Write the listing out again word for word, leaving each picture behind.

=== Begin Enclosure ===

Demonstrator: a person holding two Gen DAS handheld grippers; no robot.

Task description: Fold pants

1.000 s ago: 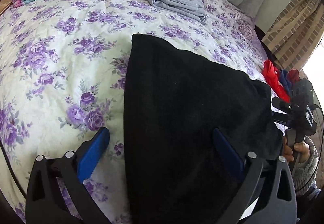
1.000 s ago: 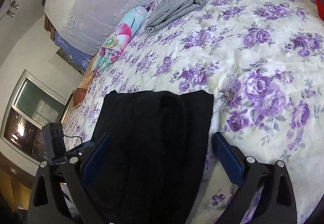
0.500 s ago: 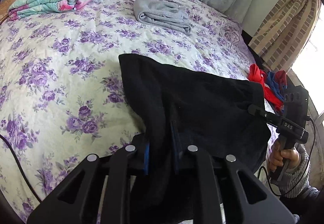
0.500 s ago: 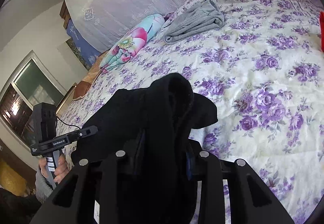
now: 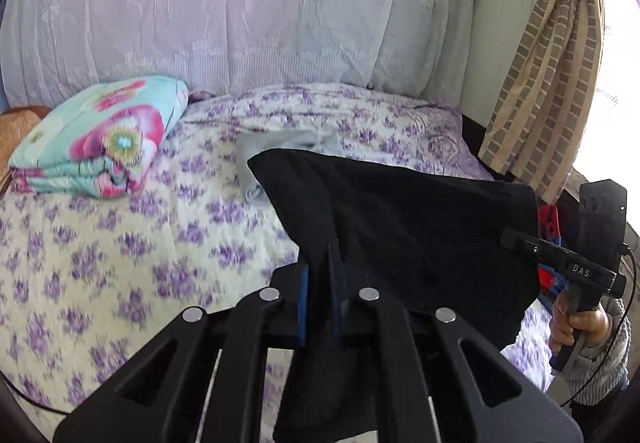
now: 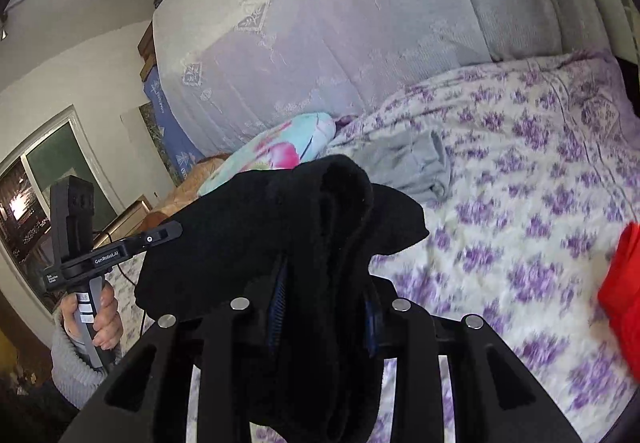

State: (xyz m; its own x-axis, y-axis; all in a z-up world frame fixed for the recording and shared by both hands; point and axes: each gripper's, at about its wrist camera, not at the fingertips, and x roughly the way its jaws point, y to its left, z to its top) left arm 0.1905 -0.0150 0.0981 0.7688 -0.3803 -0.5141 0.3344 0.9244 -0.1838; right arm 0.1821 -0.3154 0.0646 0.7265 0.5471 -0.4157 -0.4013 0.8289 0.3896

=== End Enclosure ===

● RESPONSE BOX
Demonstrator: a person holding two Gen DAS handheld grippers; no robot.

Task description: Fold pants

1.000 s ago: 
1.000 s ago: 
0.500 s ago: 
0.500 s ago: 
now: 
now: 

State: (xyz m; its own x-axis, y-axis; all in a z-up world frame fixed for the recording and shared by both hands; point and axes: each gripper's, at about its wrist camera, not at the fingertips, and x roughly the way its jaws point, y to its left, z to its top) left arm 0.1905 -0.0150 0.0981 0.7688 -0.3803 -0.5141 0.3344 0.9244 -0.1838; right arm 0.1821 -0.3154 0.0646 0.7265 0.5471 -0.4157 -0.4013 0.8289 0.3896

With the answer given, the exercise is closed.